# Exercise
In the data below, find the line that contains "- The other" and the line that contains "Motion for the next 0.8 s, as". Copy both, plus every line between them, exactly.

# Data for this exercise
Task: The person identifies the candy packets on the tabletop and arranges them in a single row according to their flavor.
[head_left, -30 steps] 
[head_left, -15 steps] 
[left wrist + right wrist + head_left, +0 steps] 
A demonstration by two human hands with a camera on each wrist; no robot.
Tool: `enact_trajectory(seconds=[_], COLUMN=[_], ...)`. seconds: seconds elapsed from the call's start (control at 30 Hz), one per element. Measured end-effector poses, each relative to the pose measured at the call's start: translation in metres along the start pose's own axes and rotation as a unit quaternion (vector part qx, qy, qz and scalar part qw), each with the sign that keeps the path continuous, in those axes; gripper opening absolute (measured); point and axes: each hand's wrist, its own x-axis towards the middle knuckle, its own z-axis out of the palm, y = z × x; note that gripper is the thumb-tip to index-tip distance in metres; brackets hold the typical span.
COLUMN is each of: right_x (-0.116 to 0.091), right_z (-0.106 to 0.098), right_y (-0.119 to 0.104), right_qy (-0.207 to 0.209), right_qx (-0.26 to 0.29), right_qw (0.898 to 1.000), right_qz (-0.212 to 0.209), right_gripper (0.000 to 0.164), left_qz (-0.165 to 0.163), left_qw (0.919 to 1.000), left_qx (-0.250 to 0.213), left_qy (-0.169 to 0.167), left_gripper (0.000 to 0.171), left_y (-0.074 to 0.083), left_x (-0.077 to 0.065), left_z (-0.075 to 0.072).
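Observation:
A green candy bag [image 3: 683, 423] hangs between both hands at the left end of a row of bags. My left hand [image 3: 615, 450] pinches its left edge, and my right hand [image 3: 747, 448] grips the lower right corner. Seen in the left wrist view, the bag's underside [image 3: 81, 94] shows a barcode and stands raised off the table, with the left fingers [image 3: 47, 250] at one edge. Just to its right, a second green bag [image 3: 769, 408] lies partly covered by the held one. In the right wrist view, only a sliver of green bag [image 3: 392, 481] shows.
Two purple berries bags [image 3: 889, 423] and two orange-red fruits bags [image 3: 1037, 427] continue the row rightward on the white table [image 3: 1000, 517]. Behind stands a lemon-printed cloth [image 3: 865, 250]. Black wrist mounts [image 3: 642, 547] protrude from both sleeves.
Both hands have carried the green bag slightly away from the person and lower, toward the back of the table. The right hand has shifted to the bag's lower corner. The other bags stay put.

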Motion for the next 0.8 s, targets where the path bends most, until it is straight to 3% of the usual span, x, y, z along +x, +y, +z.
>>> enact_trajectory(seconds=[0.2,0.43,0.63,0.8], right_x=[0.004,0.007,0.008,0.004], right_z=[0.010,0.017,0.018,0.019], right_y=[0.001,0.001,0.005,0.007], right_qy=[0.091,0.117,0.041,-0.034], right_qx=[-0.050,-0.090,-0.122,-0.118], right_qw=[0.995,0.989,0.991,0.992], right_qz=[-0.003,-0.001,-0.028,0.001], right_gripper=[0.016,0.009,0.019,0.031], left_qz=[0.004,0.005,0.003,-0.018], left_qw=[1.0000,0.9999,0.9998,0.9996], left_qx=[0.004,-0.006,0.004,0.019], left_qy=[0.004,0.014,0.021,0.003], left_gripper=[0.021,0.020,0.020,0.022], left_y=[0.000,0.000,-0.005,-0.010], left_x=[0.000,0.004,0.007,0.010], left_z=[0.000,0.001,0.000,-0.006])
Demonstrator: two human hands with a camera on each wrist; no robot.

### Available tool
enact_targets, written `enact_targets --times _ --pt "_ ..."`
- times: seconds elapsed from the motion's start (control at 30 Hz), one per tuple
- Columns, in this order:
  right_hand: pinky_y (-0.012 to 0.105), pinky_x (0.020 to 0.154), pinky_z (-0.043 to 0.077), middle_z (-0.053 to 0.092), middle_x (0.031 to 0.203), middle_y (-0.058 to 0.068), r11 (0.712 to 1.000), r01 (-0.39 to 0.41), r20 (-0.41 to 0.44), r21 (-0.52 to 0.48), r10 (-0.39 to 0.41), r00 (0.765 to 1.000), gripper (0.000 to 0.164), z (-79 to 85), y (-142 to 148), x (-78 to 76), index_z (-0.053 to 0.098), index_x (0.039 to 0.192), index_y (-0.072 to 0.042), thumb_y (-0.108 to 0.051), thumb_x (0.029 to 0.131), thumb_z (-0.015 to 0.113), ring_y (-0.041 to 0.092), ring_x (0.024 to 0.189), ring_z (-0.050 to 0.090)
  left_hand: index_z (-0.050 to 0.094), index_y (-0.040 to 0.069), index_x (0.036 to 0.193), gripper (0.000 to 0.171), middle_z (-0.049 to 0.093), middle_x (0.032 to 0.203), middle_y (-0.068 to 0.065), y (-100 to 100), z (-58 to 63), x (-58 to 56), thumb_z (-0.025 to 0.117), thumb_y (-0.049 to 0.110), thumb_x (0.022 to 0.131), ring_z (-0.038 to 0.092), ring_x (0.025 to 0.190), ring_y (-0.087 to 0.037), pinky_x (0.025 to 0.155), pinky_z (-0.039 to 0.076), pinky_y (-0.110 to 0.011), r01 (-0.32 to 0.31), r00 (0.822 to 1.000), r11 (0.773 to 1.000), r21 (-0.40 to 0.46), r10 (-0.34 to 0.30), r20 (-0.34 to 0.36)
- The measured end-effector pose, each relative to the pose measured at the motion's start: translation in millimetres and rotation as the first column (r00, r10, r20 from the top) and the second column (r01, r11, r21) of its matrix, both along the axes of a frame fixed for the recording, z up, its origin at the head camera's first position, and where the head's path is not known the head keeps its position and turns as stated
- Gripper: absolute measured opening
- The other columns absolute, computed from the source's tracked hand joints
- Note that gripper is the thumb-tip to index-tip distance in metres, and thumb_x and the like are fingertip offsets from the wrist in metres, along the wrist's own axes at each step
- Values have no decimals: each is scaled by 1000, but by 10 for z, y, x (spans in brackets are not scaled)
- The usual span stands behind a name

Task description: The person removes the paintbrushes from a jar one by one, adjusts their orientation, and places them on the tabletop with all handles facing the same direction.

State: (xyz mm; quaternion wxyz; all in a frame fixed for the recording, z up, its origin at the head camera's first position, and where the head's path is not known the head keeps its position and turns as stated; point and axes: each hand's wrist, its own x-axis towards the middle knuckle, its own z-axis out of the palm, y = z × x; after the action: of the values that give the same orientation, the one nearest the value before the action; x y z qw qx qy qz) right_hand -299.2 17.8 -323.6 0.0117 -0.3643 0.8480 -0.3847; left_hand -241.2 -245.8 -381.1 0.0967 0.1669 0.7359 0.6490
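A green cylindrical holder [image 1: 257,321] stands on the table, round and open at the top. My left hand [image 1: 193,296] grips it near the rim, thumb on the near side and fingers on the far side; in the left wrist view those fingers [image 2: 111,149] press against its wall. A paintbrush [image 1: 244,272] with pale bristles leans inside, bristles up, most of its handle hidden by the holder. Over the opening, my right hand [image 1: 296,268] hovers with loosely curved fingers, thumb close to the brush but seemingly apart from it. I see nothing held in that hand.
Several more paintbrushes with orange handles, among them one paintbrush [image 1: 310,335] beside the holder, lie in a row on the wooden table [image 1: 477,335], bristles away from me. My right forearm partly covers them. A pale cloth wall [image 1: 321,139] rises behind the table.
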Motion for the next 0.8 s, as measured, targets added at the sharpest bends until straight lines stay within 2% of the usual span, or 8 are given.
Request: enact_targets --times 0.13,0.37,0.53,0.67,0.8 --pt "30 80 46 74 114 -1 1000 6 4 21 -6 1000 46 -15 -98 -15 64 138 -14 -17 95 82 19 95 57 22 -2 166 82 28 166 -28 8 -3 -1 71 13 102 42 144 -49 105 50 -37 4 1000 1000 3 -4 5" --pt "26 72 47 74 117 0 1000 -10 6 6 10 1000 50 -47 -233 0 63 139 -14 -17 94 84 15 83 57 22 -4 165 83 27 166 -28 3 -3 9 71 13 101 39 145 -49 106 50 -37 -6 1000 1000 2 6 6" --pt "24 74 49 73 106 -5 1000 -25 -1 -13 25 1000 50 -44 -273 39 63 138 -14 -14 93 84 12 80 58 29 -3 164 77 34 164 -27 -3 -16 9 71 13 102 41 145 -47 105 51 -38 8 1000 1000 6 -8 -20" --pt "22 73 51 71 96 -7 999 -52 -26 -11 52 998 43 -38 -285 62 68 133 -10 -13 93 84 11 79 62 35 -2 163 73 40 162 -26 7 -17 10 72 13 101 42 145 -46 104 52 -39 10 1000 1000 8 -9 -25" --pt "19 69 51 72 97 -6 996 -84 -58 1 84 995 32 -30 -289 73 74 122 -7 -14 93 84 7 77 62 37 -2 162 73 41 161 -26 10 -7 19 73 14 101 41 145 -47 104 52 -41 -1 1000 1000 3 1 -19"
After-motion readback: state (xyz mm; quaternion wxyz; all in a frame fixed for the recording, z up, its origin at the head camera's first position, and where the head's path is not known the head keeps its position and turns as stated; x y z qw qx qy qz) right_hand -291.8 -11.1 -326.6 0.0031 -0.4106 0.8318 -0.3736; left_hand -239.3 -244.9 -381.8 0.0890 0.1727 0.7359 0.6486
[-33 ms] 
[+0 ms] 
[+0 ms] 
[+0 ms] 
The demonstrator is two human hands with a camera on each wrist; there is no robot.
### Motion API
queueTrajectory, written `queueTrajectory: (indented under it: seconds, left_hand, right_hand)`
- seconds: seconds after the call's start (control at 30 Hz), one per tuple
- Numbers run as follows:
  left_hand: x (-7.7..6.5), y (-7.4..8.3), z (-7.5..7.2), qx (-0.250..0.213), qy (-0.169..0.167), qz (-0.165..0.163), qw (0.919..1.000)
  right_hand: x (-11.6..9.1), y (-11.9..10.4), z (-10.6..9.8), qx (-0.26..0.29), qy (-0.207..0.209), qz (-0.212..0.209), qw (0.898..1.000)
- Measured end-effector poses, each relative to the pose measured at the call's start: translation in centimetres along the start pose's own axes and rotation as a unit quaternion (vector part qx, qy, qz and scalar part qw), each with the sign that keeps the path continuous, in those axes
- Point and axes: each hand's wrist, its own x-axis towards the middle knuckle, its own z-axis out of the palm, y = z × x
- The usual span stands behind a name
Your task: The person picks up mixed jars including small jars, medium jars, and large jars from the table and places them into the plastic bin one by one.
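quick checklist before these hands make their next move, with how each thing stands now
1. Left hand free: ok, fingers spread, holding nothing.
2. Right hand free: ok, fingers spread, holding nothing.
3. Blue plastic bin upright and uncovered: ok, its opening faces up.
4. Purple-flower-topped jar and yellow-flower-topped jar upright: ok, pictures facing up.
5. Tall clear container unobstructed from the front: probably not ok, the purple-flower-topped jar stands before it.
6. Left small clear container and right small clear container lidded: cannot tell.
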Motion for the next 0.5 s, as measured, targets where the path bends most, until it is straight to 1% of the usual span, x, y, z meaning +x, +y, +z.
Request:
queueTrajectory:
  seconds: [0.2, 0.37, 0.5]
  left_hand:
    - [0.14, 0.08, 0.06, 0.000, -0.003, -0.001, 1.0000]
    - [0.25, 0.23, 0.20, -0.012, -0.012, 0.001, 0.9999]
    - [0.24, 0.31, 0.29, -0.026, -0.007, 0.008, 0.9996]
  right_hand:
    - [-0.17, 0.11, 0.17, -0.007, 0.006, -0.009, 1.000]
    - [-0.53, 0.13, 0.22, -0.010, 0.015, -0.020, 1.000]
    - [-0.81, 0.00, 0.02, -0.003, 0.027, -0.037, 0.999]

# Output for this exercise
- The other columns absolute, computed from the source's tracked hand joints
- Note that gripper is the thumb-tip to index-tip distance in metres, and thumb_x and the like are fingertip offsets from the wrist in metres, along the wrist's own axes at each step
- Values have no decimals: each is scaled by 1000, but by 10 for z, y, x (spans in brackets are not scaled)
- The usual span stands behind a name

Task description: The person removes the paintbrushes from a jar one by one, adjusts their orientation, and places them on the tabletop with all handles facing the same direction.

State: (xyz mm; quaternion wxyz; all in a frame fixed for the recording, z up, its origin at the head camera's first position, and where the head's path is not known the head keeps its position and turns as stated; point and axes: each hand's wrist, its own x-axis towards the middle knuckle, its own z-axis out of the palm, y = z × x; after the action: of the values that give the same orientation, the one nearest the value before the action; x y z qw qx qy qz) right_hand -299.2 17.8 -323.6 0.0117 -0.3643 0.8480 -0.3847; left_hand -241.2 -245.8 -381.1 0.0967 0.1669 0.7359 0.6490
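A green cylindrical holder [image 1: 257,321] stands on the table, round and open at the top. My left hand [image 1: 193,296] grips it near the rim, thumb on the near side and fingers on the far side; in the left wrist view those fingers [image 2: 111,149] press against its wall. A paintbrush [image 1: 244,272] with pale bristles leans inside, bristles up, most of its handle hidden by the holder. Over the opening, my right hand [image 1: 296,268] hovers with loosely curved fingers, thumb close to the brush but seemingly apart from it. I see nothing held in that hand.
Several more paintbrushes with orange handles, among them one paintbrush [image 1: 310,335] beside the holder, lie in a row on the wooden table [image 1: 477,335], bristles away from me. My right forearm partly covers them. A pale cloth wall [image 1: 321,139] rises behind the table.
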Motion for the next 0.8 s, as measured, targets added at the sharpest bends until straight lines stay within 2% of the usual span, or 8 are given.

That completes the answer, and no more is expected.